Adalete Boyun Eğmek
Adalet'e boyun eğen kimseler; çıkar peşinde koşan liyakatsiz kimselerin taş yağmuru altında kızgın demir üzerinde yürümesine benzer. Adalet’e boyun eğmek zordur ama meyvesi tatlı ve lezzetlidir. Değeri ise paha biçilmez. Adaletten kaçmak ise zulüm ve zillete boyun eğmektir. Meyvesi zehirli, tadı acıdır.
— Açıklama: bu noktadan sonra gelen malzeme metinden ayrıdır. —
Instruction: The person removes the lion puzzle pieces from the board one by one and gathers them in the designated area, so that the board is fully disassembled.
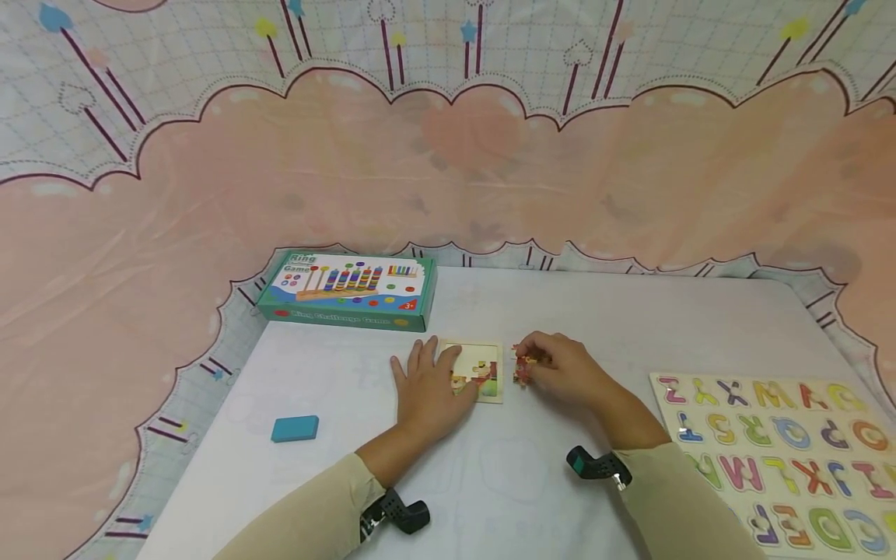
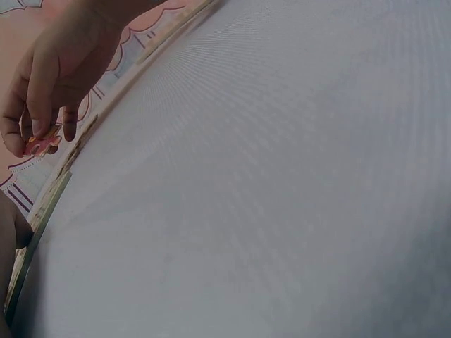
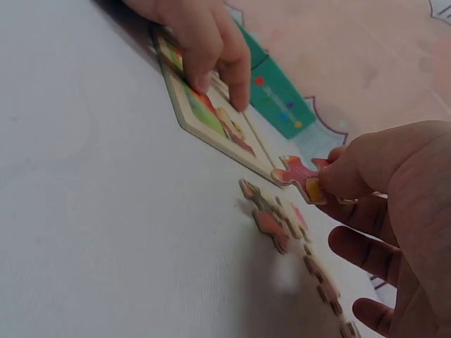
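A small square puzzle board (image 1: 479,352) with a cream frame lies on the white table, with picture pieces fitted along its lower part. My left hand (image 1: 428,397) rests on its left side, fingers spread, covering part of the picture. Just right of the board, my right hand (image 1: 568,373) pinches a red and yellow jigsaw piece (image 3: 299,176) between thumb and forefinger. In the right wrist view, that piece is raised close to a corner of the frame. Several loose jigsaw pieces (image 3: 271,227) lie below it on the table.
A green ring game box (image 1: 350,289) sits at the back left. At the front left is a blue block (image 1: 295,428). A wooden alphabet board (image 1: 759,455) covers the right side of the table, near my right forearm. A patterned cloth (image 1: 448,179) hangs behind.
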The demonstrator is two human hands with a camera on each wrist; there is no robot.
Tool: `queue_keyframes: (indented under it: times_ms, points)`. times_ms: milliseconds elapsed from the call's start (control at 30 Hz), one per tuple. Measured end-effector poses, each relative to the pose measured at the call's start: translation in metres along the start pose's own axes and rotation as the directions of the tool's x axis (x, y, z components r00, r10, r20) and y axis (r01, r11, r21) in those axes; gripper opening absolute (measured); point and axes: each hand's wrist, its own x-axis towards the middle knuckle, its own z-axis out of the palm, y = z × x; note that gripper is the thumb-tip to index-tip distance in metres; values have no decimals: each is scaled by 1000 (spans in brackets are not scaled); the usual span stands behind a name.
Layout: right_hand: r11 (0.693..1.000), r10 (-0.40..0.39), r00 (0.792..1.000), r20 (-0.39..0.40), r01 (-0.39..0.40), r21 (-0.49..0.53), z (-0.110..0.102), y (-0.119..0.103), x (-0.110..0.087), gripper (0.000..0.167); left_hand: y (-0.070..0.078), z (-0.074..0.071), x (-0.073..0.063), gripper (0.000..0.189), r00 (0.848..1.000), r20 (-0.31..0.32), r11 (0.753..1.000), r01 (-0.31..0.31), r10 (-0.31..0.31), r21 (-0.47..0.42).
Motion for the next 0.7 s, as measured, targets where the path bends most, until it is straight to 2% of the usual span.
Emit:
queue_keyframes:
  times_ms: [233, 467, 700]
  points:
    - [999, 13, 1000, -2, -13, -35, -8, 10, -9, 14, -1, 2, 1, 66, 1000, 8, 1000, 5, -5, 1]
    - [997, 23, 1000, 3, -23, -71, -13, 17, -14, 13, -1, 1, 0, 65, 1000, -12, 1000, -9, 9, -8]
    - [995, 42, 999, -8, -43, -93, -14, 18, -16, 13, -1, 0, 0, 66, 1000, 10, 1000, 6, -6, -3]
Dünya stratejisini ve siyasetini belirlemede paranın önemi, hem silahtan, hem de kalemden daha etkilidir. Parayı ele geçirenler, hem kalemi, hem silahı, hem de siyaseti ele geçirerek güçlü hükümranlık kurarlar.
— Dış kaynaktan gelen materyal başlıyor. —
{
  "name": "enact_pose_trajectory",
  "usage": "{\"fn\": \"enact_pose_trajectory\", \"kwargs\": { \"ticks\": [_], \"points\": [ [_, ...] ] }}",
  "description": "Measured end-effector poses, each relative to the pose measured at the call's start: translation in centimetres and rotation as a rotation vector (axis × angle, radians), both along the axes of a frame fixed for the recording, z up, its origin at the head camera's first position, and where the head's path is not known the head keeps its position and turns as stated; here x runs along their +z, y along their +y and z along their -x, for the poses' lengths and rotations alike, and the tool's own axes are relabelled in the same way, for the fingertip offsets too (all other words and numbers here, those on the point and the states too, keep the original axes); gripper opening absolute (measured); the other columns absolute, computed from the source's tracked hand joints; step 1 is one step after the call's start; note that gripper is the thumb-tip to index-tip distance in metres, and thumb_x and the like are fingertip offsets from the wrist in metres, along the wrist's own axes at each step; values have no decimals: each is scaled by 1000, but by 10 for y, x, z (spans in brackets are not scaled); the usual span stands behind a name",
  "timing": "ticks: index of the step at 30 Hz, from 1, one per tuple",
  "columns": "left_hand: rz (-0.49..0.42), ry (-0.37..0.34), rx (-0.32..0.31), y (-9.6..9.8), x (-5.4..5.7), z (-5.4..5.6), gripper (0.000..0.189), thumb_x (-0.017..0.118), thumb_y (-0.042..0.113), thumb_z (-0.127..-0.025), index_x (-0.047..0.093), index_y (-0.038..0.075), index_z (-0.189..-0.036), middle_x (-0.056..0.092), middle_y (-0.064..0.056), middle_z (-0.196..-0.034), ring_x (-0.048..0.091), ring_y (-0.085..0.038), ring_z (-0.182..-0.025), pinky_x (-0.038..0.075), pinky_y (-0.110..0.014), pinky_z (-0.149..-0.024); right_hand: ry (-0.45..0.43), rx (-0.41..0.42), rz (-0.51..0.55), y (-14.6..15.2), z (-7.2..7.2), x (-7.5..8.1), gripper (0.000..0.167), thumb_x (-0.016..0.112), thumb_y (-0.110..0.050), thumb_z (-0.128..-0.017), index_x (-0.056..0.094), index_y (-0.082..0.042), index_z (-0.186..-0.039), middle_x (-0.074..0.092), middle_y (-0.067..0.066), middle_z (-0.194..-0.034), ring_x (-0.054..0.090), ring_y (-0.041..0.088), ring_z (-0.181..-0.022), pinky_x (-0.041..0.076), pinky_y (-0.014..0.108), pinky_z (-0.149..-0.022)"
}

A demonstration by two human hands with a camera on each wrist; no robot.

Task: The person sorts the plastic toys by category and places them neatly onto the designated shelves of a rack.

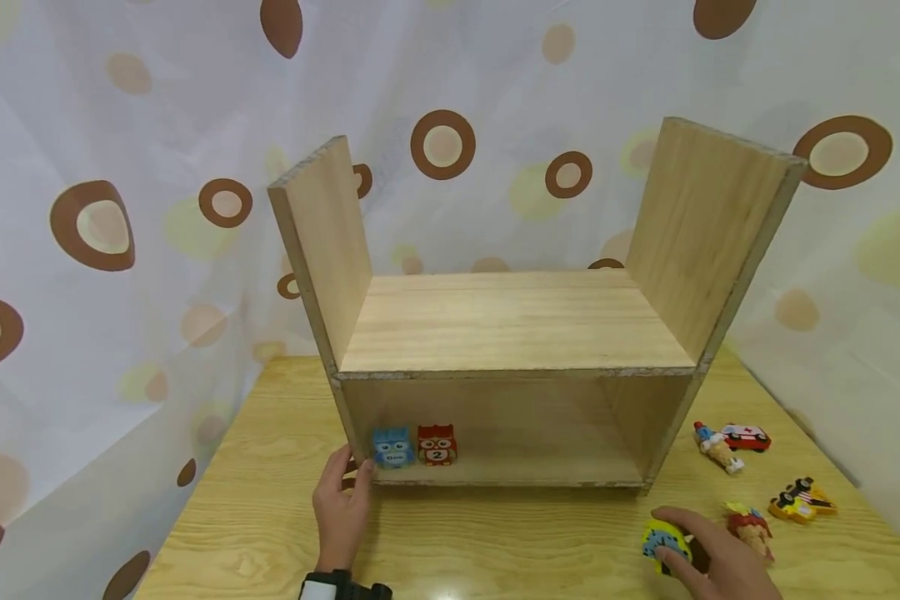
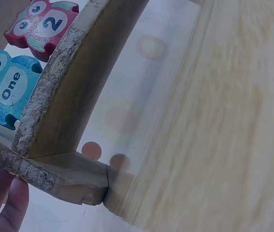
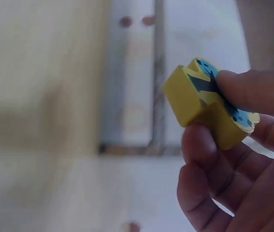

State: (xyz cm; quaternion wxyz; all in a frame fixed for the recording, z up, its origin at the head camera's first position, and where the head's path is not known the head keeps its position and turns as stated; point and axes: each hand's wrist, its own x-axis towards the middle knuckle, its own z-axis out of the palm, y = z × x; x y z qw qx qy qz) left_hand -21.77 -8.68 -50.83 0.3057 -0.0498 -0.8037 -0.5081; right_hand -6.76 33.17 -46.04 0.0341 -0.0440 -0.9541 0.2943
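Note:
A two-tier wooden shelf [image 1: 517,375] stands on the table. My left hand [image 1: 342,508] grips the lower end of its left side panel, with fingers [image 2: 16,200] against the outer face. Just inside, on the lower tier, sit a blue owl block [image 1: 393,448] marked "One" and a red owl block [image 1: 437,445] marked "2". Right of the shelf's front, my right hand [image 1: 720,554] pinches a yellow toy block [image 3: 214,104] between thumb and fingers. Its face carries blue, dotted, wing-like shapes and a black stripe, like a butterfly.
Several small toys lie on the table [image 1: 480,542] at the right: an ice-cream-cone figure [image 1: 717,448], a red-and-white ambulance [image 1: 746,437], a yellow construction vehicle [image 1: 801,500] and a red-and-tan figure [image 1: 750,529] beside my right hand. A patterned curtain [image 1: 495,100] hangs behind.

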Motion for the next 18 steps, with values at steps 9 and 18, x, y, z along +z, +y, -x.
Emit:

Parayı ele geçirenler kötü ellerde olursa zulüm, baskı, savaş ve huzursuzluk çıkar. Halk zulmün ağır baskısı altında zillete mahkûm olur. Zillete boyun eğen kimseler için toprağın altı üstünden daha şerefli bir yaşamdır.
Paranın gücü İyi ellerde olursa adalet, huzur, güven ve refah oluşur.
Doğrusu zalim bir adamın, güç haline gelerek insanların başına bela olmasını istemiyorum. Böyle insanlar beladır ve ellerine geçirdikleri para ile de dünya ve insanlık için büyük tehlike arz ederler. Baskı, yıldırma ve iftiralarına boyun eğerek geri çekilmeyi düşünmüyorum.
Cesur ve mert biri zalim, ikiyüzlü ve münafık birisinin baskı ve korkusuna boyun eğmez.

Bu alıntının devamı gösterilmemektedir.